Je lançais joyeusement le rituel "J'suis réveillé", légèrement traînant sur la dernière syllabe, signal convenu entre nous. Mémée arrivait alors et m'embrassait, en rapprochant les informations météorologiques glanées sur Radio-Sottens - les plus proches de la région - du temps qu'il faisait. Mon petit déjeuner était prêt : café au lait, biscottes, pain, la confiture et le miel copieusement étalés.

Dans la matinée prometteuse de juillet nous descendions faire les courses, toujours chez les mêmes commerçants, qui d'année en année constataient avec un émerveillement poli, destiné à leur vieille cliente plus qu'à moi, que je grandissais en âge et en sagesse.

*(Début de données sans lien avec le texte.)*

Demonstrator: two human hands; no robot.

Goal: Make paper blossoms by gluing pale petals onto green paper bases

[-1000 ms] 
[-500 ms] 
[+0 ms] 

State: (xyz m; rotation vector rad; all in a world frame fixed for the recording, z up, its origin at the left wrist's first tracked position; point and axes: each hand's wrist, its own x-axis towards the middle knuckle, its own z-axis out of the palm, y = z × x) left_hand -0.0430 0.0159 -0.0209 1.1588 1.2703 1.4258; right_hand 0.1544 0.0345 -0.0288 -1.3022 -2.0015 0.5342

Parfois Mémée, fatiguée, s'asseyait quelques instants, cédant son tour tout en échangeant avec la marchande des nouvelles des habitants du quartier. Chez Mégoz on vendait à toute vitesse, dans un hurlement continuel, mais on gardait pour elle les fruits talés, que le vendeur ajoutait discrètement aux achats du jour. Ne mettant pas tous ses fruits dans le même panier, Mémée fréquentait un second marchand de primeurs; la famille Beme était aussi détendue dans ses relations avec les clients que les fils Mégoz étaient obsédés par le rendement.

Le père, binoclard et bedonnant, le crayon sur l'oreille et la blouse grise mal boutonnée, servait lentement mais sûrement, pendant que sa femme, petite figurine maigre à la couronne crépue, semée dans un tablier trop grand pour elle, emplissait le magasin de sa voix cassée pour commenter les évènements du jour La fille, tout aussi frisée mais moins squelettique, se joignait, souriante, à la conversation en avançant une chaise aux vieilles dames.

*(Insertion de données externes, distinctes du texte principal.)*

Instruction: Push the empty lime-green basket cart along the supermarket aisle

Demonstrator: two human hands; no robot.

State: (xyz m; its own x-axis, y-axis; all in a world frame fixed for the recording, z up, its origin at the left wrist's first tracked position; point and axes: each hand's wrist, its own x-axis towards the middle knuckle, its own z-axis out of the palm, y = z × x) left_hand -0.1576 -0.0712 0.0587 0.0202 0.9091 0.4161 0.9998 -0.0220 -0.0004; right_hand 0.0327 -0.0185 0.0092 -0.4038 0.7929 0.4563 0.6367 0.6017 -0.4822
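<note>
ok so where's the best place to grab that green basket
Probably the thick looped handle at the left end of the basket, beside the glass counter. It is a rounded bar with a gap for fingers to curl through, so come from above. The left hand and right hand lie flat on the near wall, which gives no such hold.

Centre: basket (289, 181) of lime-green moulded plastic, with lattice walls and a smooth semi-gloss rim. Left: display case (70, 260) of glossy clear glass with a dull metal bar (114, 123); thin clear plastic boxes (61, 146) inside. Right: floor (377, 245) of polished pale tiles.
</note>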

Quelquefois nous faisions le détour par la place des Terreaux pour acheter un gâteau chez Perrier, le grand pâtissier qui tenait commerce au rez-de-chaussée de l'immeuble où ma grand-mère avait vécu pendant des années, avant de se retirer dans la grande maison Vuillod, dont elle occupait le second étage.

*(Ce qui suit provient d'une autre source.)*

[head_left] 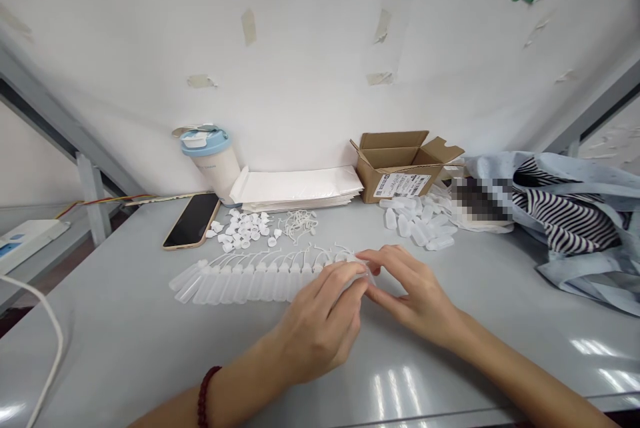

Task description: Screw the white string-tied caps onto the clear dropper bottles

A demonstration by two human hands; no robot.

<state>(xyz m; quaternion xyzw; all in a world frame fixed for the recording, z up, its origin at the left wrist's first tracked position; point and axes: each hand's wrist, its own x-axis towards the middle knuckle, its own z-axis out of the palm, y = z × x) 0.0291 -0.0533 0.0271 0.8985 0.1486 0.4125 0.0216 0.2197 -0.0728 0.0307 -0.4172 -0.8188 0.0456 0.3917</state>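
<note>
Several translucent plastic tubes (255,285) with white caps and thin pale cord loops lie side by side in a row. At its right end, my left hand (320,321) curls its fingers closed round a translucent tube (371,275). My right hand (420,291) pinches the same tube from the right, thumb below and index finger above. Fingers partly cover this tube and its neighbours. Behind the row are a pile of loose white caps (245,231) and a small heap of pale cord loops (300,223). More translucent tubes (420,221) lie loose behind my right hand.
A phone (193,221) and a blue-lidded cup (215,161) stand at the back left. Beside them lie stacked white envelopes (300,188) and an open cardboard box (400,171). A light blue cloth bag (560,181) occupies the right; a white cable (55,328) hangs at left.
</note>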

Parfois, pour descendre en ville, nous passions par le promenoir, vaste espace planté de platanes. La main tenue, j'aimais, petit, marcher sur le mur de pierre qui séparait le promenoir de la route. L'inclinaison de ce mur m'impressionnait; je la croyais due à la force des chevaux d'autrefois tirant sur les anneaux de fer encore fichés dans les moellons côté rue.

Pendant le mois de vacances que je passais à Belley, j'avais droit, une seule fois, au cadeau de l'été. Nous nous rendions soit aux Galeries Réunies, vaste magasin sombre et plein de merveilles, dirigé par un petit bonhomme jovial dont les yeux globuleux ajoutaient leur rotondité à son crâne chauve et à son ventre protubérant, lui conférant l'air d'un clown en complet veston, soit à la librairie du centre, basse de plafond et toujours pleine de monde. J'en ressortais triomphant avec la dernière voiture Dinky-Toys, sélectionnée depuis des semaines dans le catalogue que je m'étais procuré au magasin de jouets de mon quartier, ou avec un pistolet à amorces, un colt de type western plutôt qu'un revolver de détective.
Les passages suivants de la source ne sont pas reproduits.